An easing ECB would surely balk at 'Plaza2' idea: Mike Dolan

investing.com 31/01/2025 - 07:01 AM

By Mike Dolan

LONDON (Reuters)

There is a persistent murmur in financial markets that the Trump administration may push through a grand bargain to weaken the overvalued U.S. dollar. However, multiple problems exist, including Europe’s likely unwillingness to participate.

For any re-enactment of the dramatic 1985 “Plaza Accord”—which aimed to weaken a then-stratospheric dollar exchange rate and ease America’s widening deficits—the name itself provides a clue: “Accord.”

Although Washington could theoretically offer a deal in exchange for shelving threatened import tariffs, there is considerable doubt that coordinated dollar sales would make sense beyond creating financial volatility. Furthermore, doubts exist regarding whether Eurozone nations would be willing or able to participate.

The European Central Bank reiterated its commitment to credit easing on Thursday as the Eurozone economy struggles amid various uncertainties. This situation, in contrast to a hotter U.S. economy and a tighter Federal Reserve, largely explains the dollar’s prevailing strength—along with years of significant westward investment flows into high-performing U.S. equity and debt.

Further easing by the ECB is likely over the rest of the year, and a weaker euro, not far from record highs on a broader trade-weighted basis, is considered integral to any recovery and rebalancing plan. Agreeing to weaken the dollar in this context would seem counterproductive in Frankfurt.

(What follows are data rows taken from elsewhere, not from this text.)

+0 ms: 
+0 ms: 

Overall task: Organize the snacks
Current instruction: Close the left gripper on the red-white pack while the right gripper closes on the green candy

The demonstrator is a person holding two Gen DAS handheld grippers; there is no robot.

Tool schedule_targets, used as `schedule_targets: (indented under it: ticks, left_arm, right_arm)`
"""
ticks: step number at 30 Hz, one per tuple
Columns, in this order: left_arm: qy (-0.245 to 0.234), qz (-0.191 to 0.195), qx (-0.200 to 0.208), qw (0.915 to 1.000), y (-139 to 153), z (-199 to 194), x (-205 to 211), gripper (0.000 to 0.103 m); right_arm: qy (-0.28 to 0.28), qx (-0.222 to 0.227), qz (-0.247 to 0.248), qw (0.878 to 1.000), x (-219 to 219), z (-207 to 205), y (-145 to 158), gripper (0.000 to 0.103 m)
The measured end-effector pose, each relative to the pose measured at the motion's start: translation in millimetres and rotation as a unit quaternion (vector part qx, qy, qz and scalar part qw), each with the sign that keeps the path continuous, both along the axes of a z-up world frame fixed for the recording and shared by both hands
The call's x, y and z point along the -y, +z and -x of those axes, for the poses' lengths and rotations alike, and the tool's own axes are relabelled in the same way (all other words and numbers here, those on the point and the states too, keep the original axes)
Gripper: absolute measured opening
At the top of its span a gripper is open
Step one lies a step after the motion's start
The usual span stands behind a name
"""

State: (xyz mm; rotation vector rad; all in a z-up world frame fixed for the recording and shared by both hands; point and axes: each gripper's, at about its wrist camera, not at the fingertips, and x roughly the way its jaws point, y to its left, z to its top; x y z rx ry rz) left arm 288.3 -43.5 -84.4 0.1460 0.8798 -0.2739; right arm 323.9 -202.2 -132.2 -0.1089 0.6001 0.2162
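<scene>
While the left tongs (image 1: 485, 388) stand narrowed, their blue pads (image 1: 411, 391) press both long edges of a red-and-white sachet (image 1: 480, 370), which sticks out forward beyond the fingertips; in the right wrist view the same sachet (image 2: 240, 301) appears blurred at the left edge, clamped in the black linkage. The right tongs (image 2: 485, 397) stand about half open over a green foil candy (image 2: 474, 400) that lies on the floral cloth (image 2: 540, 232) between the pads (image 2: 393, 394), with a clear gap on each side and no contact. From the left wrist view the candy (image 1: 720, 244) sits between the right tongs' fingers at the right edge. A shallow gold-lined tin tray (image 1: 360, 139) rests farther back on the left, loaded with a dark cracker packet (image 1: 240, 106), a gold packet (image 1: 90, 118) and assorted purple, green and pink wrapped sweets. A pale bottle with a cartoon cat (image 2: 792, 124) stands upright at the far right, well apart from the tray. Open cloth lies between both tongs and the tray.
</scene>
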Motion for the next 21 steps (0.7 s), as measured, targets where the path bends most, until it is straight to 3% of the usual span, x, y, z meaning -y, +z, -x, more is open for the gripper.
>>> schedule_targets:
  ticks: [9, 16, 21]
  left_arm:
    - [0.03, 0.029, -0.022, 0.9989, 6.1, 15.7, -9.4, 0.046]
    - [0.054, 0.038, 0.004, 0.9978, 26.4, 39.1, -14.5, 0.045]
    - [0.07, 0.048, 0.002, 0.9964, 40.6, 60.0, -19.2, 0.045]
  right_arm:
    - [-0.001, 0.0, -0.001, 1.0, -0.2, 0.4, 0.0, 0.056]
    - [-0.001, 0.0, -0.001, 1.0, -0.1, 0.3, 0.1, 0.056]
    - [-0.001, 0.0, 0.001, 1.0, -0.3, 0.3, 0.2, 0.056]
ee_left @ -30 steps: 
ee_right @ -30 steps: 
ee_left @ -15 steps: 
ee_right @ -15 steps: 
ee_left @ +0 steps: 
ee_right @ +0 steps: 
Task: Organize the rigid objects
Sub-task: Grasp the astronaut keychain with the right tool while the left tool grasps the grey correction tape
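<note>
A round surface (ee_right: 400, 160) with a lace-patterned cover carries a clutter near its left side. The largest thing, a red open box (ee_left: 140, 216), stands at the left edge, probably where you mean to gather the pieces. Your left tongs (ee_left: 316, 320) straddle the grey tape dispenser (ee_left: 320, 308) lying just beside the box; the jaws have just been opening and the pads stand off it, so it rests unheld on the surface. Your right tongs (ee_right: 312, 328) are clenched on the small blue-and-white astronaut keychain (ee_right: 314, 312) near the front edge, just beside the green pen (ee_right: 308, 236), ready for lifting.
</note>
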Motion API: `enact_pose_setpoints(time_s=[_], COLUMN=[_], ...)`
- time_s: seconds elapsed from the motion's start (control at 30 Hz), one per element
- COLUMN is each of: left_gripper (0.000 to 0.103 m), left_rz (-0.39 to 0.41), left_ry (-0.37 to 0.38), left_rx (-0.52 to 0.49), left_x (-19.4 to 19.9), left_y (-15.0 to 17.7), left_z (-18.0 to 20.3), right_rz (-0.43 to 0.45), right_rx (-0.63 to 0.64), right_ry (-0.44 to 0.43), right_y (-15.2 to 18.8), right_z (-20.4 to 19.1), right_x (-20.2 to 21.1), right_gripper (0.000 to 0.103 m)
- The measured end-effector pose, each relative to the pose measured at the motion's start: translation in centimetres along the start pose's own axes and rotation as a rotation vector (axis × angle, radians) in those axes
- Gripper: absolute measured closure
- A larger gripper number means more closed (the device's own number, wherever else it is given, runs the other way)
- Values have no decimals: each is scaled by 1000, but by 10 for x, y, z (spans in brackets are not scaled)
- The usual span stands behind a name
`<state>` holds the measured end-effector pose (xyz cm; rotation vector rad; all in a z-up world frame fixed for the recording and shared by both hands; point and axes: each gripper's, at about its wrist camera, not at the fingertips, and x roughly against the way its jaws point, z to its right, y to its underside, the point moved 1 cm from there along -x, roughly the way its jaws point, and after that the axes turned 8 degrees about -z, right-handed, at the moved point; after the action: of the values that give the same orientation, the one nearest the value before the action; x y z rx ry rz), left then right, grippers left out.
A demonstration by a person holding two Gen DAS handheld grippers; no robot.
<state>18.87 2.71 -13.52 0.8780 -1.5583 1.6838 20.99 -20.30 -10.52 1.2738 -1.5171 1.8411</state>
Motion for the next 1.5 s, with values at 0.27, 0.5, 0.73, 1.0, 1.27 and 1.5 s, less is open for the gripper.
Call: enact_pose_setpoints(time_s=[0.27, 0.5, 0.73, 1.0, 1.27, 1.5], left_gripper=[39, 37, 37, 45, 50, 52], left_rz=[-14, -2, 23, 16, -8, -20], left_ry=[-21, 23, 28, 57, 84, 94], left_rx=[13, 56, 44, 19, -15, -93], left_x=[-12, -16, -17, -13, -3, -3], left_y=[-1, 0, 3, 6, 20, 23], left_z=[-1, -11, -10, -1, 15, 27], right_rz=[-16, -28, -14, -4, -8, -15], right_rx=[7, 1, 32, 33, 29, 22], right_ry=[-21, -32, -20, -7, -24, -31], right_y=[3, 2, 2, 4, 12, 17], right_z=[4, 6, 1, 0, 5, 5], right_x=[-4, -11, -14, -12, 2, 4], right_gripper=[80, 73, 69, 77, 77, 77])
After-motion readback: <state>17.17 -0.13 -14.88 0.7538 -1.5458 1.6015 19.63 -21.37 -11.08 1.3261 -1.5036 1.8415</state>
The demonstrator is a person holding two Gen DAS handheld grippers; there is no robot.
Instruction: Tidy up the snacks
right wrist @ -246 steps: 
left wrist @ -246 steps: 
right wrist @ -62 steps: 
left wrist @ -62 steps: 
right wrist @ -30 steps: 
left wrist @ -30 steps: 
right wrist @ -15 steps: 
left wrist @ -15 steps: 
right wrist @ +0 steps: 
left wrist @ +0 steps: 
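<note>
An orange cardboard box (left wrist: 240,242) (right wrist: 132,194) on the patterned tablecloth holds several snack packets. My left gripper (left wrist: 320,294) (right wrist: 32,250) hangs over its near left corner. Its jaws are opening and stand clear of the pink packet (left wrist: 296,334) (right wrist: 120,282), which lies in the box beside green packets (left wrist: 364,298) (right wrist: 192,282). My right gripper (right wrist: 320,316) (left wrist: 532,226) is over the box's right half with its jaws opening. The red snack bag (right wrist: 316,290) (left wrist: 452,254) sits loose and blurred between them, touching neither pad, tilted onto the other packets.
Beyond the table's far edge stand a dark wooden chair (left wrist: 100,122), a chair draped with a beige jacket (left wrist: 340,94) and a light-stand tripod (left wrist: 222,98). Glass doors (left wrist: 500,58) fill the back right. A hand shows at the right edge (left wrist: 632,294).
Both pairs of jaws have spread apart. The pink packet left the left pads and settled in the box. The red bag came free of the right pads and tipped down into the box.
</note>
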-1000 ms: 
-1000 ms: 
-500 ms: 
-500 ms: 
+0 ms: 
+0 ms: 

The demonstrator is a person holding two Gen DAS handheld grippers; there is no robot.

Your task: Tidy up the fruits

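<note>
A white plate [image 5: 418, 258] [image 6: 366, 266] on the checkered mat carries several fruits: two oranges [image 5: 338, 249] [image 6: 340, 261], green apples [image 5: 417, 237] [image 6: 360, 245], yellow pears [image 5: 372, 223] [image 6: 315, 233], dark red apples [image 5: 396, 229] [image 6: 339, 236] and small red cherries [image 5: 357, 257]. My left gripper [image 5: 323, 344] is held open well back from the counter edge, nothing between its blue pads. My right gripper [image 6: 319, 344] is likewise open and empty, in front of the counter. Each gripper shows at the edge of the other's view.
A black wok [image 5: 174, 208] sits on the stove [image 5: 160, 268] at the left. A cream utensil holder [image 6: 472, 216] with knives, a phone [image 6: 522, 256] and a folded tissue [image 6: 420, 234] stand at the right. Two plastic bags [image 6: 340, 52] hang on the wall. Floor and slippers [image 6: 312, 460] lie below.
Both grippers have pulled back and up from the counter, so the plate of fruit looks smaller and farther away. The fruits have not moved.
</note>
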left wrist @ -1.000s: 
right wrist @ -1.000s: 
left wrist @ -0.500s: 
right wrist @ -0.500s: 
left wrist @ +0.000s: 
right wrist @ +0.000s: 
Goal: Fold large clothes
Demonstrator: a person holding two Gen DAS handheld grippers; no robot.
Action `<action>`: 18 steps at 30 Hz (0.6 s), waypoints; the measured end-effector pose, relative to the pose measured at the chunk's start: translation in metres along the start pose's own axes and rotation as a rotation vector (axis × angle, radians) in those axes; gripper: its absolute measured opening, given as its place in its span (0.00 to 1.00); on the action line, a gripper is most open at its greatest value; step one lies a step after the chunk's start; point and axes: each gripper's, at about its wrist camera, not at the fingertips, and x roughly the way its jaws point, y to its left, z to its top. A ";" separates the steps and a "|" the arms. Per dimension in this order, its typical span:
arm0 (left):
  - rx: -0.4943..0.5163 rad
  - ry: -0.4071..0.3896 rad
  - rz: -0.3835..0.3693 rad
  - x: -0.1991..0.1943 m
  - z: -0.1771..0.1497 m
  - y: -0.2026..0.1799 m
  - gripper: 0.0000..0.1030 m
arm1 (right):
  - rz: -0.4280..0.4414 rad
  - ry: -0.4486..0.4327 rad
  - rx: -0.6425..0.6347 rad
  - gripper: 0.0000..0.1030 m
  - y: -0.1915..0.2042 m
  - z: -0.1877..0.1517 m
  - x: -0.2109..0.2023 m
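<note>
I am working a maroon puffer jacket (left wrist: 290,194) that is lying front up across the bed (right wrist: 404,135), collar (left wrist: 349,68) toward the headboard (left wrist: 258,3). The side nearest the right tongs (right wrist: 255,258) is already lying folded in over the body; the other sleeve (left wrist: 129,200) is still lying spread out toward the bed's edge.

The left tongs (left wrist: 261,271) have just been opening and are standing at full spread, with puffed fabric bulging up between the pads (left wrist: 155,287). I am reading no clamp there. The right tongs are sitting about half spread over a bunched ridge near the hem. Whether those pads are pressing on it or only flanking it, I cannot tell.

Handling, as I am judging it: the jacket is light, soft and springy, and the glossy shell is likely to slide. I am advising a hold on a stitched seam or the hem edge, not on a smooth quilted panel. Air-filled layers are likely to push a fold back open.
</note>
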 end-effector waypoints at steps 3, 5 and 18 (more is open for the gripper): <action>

Similar arguments could be made regarding China, although there is a direct negotiation line with Beijing on this issue. Even if “realpolitik” allowed for convergence between Trump’s administration and other governments in North America or Asia, it remains unclear how it would work within Europe.

While EU treaties vaguely mention euro finance ministers’ collective role in shaping exchange rate policy, implementing that during a global intervention remains unclear. Historically, the multi-national ECB has held significant authority in these matters.

As the ECB is bound by domestic inflation and financial stability mandates, its ability to engage in political horse-trading on its own quite limited. There is also uncertainty regarding its capacity to take direction from the Eurozone group on such matters.

The euro has often been described as “a currency beyond the state,” which also applies to its potential as a political bargaining chip. A move based on global financial stability priorities could possibly provide the ECB some cover. However, any quid pro quo resulting from political pressure from Washington or Brussels poses complications, especially regarding the ECB’s role as the guardian of the single currency.

‘PLAZA2’ PIPE DREAM?

Yet, discussions about a global deal linger, partly because investors view the dollar’s 35% appreciation over the past decade as similar to its 40% surge leading up to the Plaza Accord under U.S. President Ronald Reagan.

Currency fund manager Stephen Jen recently made a playful case for a “Mar-a-Lago Accord” on the 40th anniversary of Plaza this September. His points included that China may not be as opposed to a tariff intervention deal as assumed, and that the cyclical weaknesses in China and Europe may shift later this year.

Warnings about expanding U.S. trade gaps, unfair practices, and currency manipulation have marked Trump’s initial days in office. Thus far, he has avoided comments from advisers about moves to devalue the dollar, keeping his focus on the dollar’s overvaluation during the 2024 presidential campaign.

An executive order on “America First Trade Policy” has set Treasury Secretary Scott Bessent with proposing measures to address currency manipulation or misalignment that hampers effective balance of payments adjustments. Commerce and trade officials are tasked with monitoring this issue and designing an appropriate response.

The Trump team’s main challenge with tariff threats, however, is that markets seem to view them as reasons to buy dollars rather than sell. This is due to potential economic damage inflicted on the affected economies and currencies, alongside the assumption that these tariffs could be inflationary and keep U.S. interest rates high.

This scenario presents several contradictions in the proposed policy stance, especially given Bessent’s insistence on maintaining the dollar’s dominant global role. Mark Sobel, a former U.S. Treasury official now leading OMFIF, noted the Trump team’s ongoing “confusion” on currency issues.

Sobel emphasized that American deficits are inherently American problems, which foreigners cannot resolve. He questioned both U.S. tax and tariff plans as well as misguided attempts to measure equilibrium exchange rates scientifically. He contended that dollar overvaluation would only dissipate when the overwhelming investment bias towards the U.S. economic and corporate performance reverses.

In summary, don’t expect a grand currency bargain involving the pivotal euro/dollar exchange rate anytime soon.

The opinions expressed here belong to the author, a columnist for Reuters.